Archive for What is a peacemaking attorney?

“What is a peacemaking attorney?” Someone asked me that question the other day, and I was drawn to my own personal experience as an attorney. When I started practicing law some 27 years ago, I thought of myself as a modern day gunslinger or “hired gun.”

As a hired gun, I was using the law either to force someone to do what my client wanted that person to do or I was protecting my client from being forced to do something someone else wanted them to do that they did not want to do.

As I matured in my practice, I began to see lawyers as “conflict managers,” as apposed to mere hired guns. Transactional lawyers managed potential conflict by drafting agreements in a way that anticipated future conflict and allocated risk among the parties to the agreement, and litigators managed actual current conflict as they argued with each other over their respective clients’ rights and responsibilities and they asked judges, juries and/or arbitrators to resolve the identified conflicts among their respective clients.

I have since come to think of lawyers as having the potential, at least, to be “conflict healers,” helping their clients to resolve conflict in a manner that is for the good of all without focusing on winners and losers and the need to dominate and avoid domination in order to prevail.

I haven’t used the expression “peacemaking attorney” before now, although it seems to fit. I like to think of myself as a “transformational lawyer,” one who teaches his clients to transform their legal problems into opportunities for personal growth and positive change. I do that by inviting them to take 100% responsibility for their lives, (to use a Jack Canfield expression).

I ask my clients to choose to believe that the legal situation that they find themselves in is the result of choices that they have made in the past and that when they made those choices they were doing the best they possibly could, given the resources available to them at the time.

I also ask my clients to believe that everyone else who has been involved in their lives and in their legal problems has also done the best they possibly could, given the resources available to them.

Now, they are all free to make new choices that may better serve all of them to achieve their respective goals and to offer others in their lives resources that may have not been available to them before. This way the parties to a legal problem can achieve their goals in a way that is compatible with the other parties’ achieving their goals.

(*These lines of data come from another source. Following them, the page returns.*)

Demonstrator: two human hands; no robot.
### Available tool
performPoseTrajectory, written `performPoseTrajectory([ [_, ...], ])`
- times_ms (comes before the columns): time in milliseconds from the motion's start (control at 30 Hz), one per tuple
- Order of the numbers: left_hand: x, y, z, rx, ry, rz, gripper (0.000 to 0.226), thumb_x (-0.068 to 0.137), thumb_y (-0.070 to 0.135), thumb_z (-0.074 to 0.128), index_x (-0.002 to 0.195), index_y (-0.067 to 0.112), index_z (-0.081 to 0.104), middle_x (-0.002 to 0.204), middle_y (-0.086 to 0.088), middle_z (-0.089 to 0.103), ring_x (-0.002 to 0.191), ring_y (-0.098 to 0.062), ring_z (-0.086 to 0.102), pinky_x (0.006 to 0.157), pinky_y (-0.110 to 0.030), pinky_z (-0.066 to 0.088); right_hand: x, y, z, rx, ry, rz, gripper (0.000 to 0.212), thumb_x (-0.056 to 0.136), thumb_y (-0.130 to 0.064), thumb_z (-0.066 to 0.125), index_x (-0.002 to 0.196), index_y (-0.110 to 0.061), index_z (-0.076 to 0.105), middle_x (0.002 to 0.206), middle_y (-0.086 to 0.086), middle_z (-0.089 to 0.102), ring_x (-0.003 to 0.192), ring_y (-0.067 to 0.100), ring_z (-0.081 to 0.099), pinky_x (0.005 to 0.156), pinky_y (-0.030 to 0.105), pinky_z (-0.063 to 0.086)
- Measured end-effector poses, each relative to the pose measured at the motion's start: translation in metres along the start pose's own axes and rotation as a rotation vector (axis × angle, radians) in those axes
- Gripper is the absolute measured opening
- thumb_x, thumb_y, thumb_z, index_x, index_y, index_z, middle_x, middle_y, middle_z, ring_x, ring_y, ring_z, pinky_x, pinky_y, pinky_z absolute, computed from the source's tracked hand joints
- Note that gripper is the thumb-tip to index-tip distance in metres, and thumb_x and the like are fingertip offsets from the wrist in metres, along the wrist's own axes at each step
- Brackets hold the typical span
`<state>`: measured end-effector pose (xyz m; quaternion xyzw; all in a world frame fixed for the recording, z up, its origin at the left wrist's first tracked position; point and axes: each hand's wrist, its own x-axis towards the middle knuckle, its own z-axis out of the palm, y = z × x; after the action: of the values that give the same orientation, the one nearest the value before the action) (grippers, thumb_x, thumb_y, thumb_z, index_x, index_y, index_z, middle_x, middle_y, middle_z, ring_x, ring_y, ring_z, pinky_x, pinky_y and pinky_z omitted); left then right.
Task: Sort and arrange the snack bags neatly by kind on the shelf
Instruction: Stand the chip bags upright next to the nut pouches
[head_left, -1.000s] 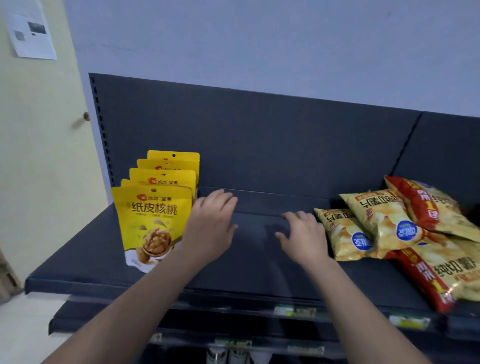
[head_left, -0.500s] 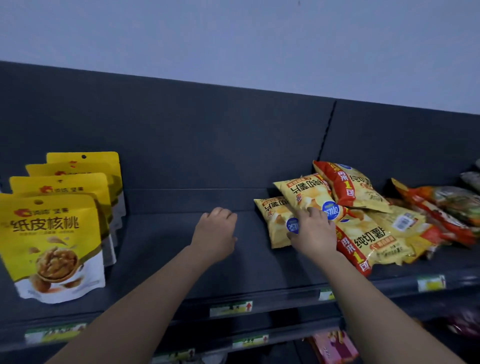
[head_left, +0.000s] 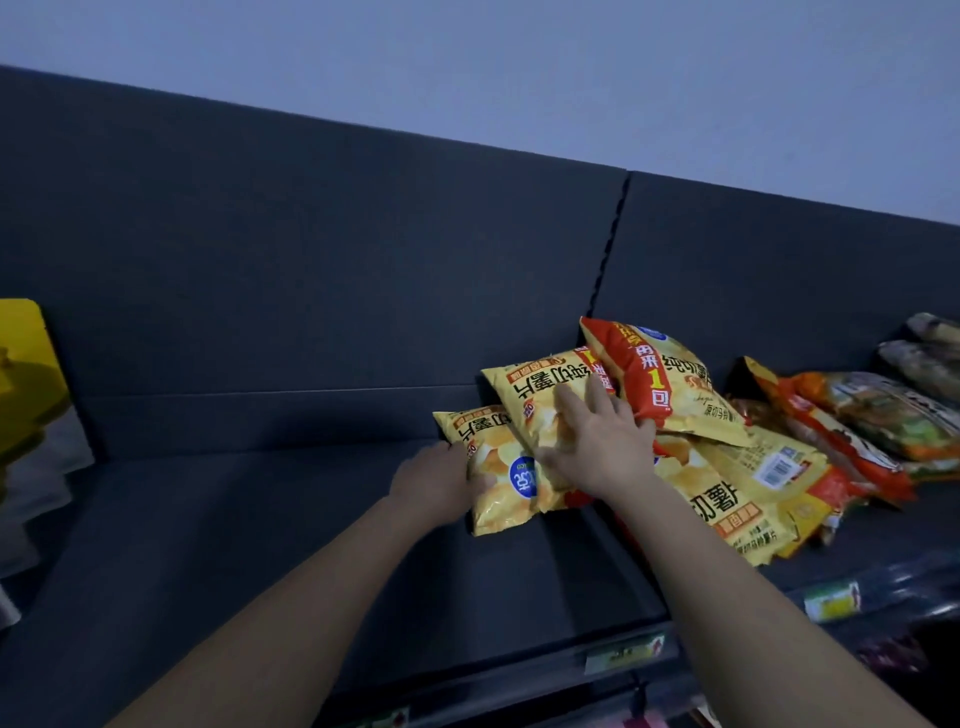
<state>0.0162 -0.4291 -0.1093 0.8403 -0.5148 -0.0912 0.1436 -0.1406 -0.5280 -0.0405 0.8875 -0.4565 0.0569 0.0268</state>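
A heap of yellow potato chip bags lies on the dark shelf (head_left: 260, 519) right of centre. My left hand (head_left: 436, 480) holds the left edge of the front small yellow chip bag (head_left: 506, 478), thumb on its face. My right hand (head_left: 592, 436) lies flat with spread fingers on a second small yellow chip bag (head_left: 540, 395) that overlaps the first. Behind these leans a red-and-yellow chip bag (head_left: 660, 384). A larger yellow chip bag (head_left: 748, 499) lies flat under my right forearm. At the far left edge stand the yellow walnut pouches (head_left: 26, 374).
Orange and green-printed snack bags (head_left: 862, 415) are piled at the far right, with darker bags (head_left: 924, 358) behind them. The shelf's back panel has a vertical seam (head_left: 610, 244). Price tags (head_left: 623, 654) line the front rail. A lower shelf shows below.
The view has swung right, so the walnut pouches slid to the left edge. My left hand crossed the bare shelf to the front chip bag. My right hand moved up onto the second bag.
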Motion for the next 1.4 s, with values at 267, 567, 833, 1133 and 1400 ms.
performPoseTrajectory([
  [267,0.035,0.010,0.006,-0.706,-0.182,-0.268,0.098,0.072,0.052,0.077,0.147,0.021,0.022,0.141,0.001,0.046,0.121,-0.024,0.051,0.078,-0.037,0.055,0.030,-0.008,-0.011,0.007,0.050,0.012,0.109,0.070,-0.088,0.044,0.153,-0.029,0.005,0.140,0.015,0.041,0.109,0.033,0.060,0.059,0.033,0.045],
  [567,0.009,-0.030,-0.024,-0.819,-0.179,-0.302,0.108,0.079,0.023,0.078,0.154,0.032,0.000,0.155,-0.002,0.029,0.135,-0.024,0.038,0.099,-0.033,0.042,0.036,-0.013,-0.028,0.061,-0.100,-0.308,0.078,0.092,-0.068,0.036,0.154,-0.035,0.003,0.105,0.004,0.066,0.095,0.026,0.062,0.067,0.035,0.051],
  [833,-0.064,-0.086,-0.047,-0.863,-0.039,-0.549,0.099,0.074,0.014,0.081,0.150,0.032,0.020,0.102,-0.012,0.070,0.063,-0.022,0.065,0.042,-0.026,0.044,0.027,-0.046,-0.009,-0.066,-0.171,-0.593,0.085,0.087,-0.027,0.067,0.151,-0.034,0.013,0.117,0.008,0.055,0.106,0.028,0.055,0.073,0.035,0.048],
  [1133,-0.120,-0.072,-0.048,-0.017,0.034,-0.298,0.084,0.086,0.040,0.065,0.152,0.032,0.014,0.159,0.010,-0.021,0.148,-0.014,0.010,0.119,-0.044,0.010,0.020,-0.083,0.007,-0.124,-0.245,-0.858,0.087,0.084,-0.012,0.069,0.152,-0.027,0.017,0.161,-0.001,0.016,0.138,0.027,0.032,0.096,0.042,0.048],
  [1400,-0.122,-0.086,-0.071,0.287,-0.108,-0.384,0.084,0.085,0.071,0.046,0.152,0.036,0.008,0.137,0.002,0.053,0.126,-0.022,0.049,0.106,-0.043,0.025,0.028,-0.082,-0.001,0.002,-0.045,-0.681,0.017,0.084,-0.035,0.067,0.077,-0.023,0.057,0.086,-0.003,0.059,0.085,0.021,0.058,0.059,0.029,0.041],
])
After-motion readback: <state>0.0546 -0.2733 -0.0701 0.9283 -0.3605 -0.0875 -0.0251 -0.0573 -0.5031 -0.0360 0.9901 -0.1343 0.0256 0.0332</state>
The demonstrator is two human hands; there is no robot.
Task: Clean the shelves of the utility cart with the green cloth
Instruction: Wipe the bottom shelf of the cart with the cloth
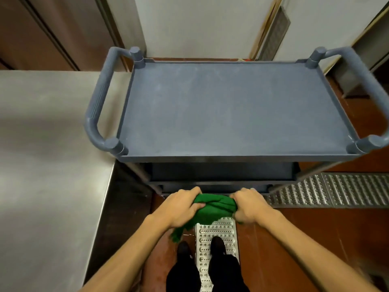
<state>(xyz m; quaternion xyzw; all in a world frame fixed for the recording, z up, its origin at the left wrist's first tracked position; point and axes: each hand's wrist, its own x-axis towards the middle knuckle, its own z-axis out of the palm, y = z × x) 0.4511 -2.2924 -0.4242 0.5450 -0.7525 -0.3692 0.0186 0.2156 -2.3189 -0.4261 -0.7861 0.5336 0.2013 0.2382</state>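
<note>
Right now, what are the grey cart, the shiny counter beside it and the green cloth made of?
The utility cart looks like moulded plastic, matte grey-blue, with thick rounded handles. The counter looks like stainless steel: brushed, softly reflective. The green cloth seems soft fabric, perhaps microfibre: it bunches and droops.

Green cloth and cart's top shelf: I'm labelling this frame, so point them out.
green cloth (216,206): head view, its bunched middle.
top shelf (231,110): head view, bare centre of its surface.
</note>
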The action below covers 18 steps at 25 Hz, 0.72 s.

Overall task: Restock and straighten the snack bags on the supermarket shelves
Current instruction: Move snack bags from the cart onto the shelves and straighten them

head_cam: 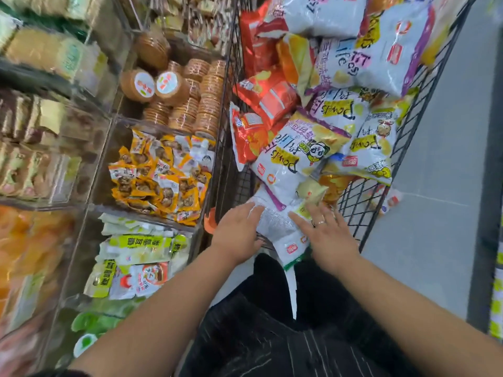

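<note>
Wire basket on the right holds piled snack bags; nearest white bag, long axis near-to-far over the near rim, lies between left hand and right hand, both flat-fingered, touching it, equally near.

- Nearest snack bag — white, with a purple edge, a small red logo and a green strip at its lower end.
- Chip bags piled behind it: white, with yellow patches, black lettering and purple trim.
- Orange-red bags, each with a pale panel.
- Wire basket: black, in a criss-cross mesh.
- Small packets: yellow-orange and white, with brown pictures.
- Biscuit stacks — golden brown; two ends carry white round labels with red marks.
- Flat bags below: white with lime-green bands.
- Floor: plain grey.
- Garment: black with thin pale stripes.
</note>
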Motion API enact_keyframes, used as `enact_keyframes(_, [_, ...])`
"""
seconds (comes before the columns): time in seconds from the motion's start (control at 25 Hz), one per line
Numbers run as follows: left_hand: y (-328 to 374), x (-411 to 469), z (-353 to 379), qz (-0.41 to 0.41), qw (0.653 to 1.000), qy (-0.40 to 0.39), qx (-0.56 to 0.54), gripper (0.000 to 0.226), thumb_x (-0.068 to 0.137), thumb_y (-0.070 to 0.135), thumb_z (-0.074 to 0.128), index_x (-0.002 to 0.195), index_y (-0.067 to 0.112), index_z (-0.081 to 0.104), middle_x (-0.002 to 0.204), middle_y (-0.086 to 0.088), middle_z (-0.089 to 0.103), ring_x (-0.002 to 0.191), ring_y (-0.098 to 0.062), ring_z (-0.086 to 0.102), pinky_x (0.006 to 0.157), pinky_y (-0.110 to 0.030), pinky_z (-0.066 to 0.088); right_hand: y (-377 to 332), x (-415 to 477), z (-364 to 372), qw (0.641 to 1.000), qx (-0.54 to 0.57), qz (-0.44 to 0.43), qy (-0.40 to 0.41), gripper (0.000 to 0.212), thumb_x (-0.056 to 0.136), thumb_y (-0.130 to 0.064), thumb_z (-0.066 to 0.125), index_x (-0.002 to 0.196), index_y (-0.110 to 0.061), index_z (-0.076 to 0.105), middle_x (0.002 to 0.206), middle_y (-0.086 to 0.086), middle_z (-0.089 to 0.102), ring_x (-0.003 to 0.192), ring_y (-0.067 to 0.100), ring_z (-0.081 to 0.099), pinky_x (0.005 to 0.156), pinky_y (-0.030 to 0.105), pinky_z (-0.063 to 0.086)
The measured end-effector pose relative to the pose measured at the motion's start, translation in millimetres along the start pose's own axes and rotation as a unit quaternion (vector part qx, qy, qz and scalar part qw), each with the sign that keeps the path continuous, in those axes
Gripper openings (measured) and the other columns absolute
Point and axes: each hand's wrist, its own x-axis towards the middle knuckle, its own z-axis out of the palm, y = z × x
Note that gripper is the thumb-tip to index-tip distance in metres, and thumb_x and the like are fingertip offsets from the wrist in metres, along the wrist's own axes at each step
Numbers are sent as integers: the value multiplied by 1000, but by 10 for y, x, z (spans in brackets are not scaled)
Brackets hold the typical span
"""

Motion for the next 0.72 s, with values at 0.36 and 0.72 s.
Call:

From this perspective, it has been my experience that conflict can be resolved in a synergistic fashion and peace can often be made effortlessly, contributing to the welfare of all involved. Everyone benefits. I call what I do a coach approach to the practice of law, but I don’t think that the name is so important.

Today I will call myself a “peacemaking attorney,” as well as a “transformational lawyer.” Crafting synergistic solutions to legal problems sounds to me like a great way to make peace. What do you think?